Abstract

Plastid genomes of higher plants contain a conserved set of ribosomal protein genes. Although plastid translational activity is essential for cell survival in tobacco (Nicotiana tabacum), individual plastid ribosomal proteins can be nonessential. Candidates for nonessential plastid ribosomal proteins are ribosomal proteins identified as nonessential in bacteria and those whose genes were lost from the highly reduced plastid genomes of nonphotosynthetic plastid-bearing lineages (parasitic plants, apicomplexan protozoa). Here we report the reverse genetic analysis of seven plastid-encoded ribosomal proteins that meet these criteria. We have introduced knockout alleles for the corresponding genes into the tobacco plastid genome. Five of the targeted genes (ribosomal protein of the large subunit22 [rpl22], rpl23, rpl32, ribosomal protein of the small subunit3 [rps3], and rps16) were shown to be essential even under heterotrophic conditions, despite their loss in at least some parasitic plastid-bearing lineages. This suggests that nonphotosynthetic plastids show elevated rates of gene transfer to the nuclear genome. Knockout of two ribosomal protein genes, rps15 and rpl36, yielded homoplasmic transplastomic mutants, thus indicating nonessentiality. Whereas Δrps15 plants showed only a mild phenotype, Δrpl36 plants were severely impaired in photosynthesis and growth and, moreover, displayed greatly altered leaf morphology. This finding provides strong genetic evidence that chloroplast translational activity influences leaf development, presumably via a retrograde signaling pathway.

Highlights

  • Translation in plastids, such as chloroplasts, occurs on bacterialtype 70S ribosomes that are similar in structure and composition to bacterial ribosomes (Yamaguchi and Subramanian, 2000; Yamaguchi et al, 2000; Manuell et al, 2007)
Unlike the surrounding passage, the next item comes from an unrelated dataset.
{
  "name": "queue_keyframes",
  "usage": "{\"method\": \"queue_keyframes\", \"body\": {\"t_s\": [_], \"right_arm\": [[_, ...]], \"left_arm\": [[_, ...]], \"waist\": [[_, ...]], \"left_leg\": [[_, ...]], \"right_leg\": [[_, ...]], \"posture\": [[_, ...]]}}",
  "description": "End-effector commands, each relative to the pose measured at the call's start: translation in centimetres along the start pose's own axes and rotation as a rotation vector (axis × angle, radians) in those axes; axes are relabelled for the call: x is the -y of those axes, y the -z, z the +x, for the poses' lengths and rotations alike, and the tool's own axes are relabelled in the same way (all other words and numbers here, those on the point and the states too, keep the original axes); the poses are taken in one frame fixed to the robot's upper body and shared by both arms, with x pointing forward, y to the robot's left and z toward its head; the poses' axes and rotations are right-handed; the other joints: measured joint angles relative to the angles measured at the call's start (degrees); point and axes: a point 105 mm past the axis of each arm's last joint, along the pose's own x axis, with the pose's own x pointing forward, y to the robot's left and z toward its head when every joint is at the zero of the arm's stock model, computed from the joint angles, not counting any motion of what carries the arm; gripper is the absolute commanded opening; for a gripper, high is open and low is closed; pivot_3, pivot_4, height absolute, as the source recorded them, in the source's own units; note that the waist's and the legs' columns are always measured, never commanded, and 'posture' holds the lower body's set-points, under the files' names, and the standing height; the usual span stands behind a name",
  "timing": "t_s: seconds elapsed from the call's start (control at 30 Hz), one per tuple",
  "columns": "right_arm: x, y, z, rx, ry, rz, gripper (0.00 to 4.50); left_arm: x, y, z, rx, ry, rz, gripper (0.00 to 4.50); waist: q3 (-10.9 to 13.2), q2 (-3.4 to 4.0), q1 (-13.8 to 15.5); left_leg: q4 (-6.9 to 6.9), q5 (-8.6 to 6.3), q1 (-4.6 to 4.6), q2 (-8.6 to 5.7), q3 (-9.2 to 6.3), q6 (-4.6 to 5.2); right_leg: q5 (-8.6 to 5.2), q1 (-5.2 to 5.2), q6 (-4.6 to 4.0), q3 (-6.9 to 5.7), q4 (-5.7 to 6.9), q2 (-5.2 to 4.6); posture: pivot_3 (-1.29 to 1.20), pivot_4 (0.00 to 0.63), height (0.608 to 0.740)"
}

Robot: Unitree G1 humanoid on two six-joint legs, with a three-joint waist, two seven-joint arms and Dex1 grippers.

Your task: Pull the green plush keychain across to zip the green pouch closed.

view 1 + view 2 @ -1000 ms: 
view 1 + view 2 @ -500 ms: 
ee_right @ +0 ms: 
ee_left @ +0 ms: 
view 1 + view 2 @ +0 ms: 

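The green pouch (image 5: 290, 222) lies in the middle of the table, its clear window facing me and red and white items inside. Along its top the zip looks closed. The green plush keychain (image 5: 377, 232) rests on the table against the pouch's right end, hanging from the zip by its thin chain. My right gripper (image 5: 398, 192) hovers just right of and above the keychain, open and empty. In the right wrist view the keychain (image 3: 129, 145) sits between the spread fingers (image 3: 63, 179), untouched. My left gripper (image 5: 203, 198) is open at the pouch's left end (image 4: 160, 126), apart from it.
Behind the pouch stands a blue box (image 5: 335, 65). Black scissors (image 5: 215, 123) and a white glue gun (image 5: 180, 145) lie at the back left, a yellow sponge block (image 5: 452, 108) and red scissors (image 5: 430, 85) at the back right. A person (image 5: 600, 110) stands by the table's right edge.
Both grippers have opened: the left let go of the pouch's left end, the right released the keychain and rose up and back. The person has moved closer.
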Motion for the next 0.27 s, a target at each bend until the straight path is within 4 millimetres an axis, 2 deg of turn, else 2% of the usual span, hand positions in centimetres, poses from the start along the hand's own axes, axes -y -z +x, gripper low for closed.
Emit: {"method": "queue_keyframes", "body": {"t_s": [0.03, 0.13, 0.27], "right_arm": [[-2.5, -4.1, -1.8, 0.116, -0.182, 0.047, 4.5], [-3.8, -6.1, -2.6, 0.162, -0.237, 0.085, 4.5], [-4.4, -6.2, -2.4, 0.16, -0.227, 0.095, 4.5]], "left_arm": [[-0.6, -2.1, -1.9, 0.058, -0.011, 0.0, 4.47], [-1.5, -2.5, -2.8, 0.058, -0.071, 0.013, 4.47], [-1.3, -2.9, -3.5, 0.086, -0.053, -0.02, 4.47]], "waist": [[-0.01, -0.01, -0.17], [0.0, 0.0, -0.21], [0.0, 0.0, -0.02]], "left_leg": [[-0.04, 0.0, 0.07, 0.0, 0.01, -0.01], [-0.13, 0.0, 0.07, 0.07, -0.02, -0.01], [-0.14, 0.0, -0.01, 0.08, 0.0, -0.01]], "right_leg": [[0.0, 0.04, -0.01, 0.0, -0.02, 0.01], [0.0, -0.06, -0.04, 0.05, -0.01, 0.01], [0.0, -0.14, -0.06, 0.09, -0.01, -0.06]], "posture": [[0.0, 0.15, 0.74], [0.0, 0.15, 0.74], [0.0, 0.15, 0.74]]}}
  • It was found to be the most reduced plastid genome discovered to date in a seed plant, and its ribosomal protein gene content was considered for the identification of potentially nonessential genes

  • Using the sequence information from these reduced plastomes and the information on essential and nonessential genes in the model bacterium E. coli (Baba et al, 2006), the following plastid ribosomal protein genes were identified as potentially nonessential: rpl22, rpl23, rpl32, rpl36, rps3, rps15, and rps16 (Table 1)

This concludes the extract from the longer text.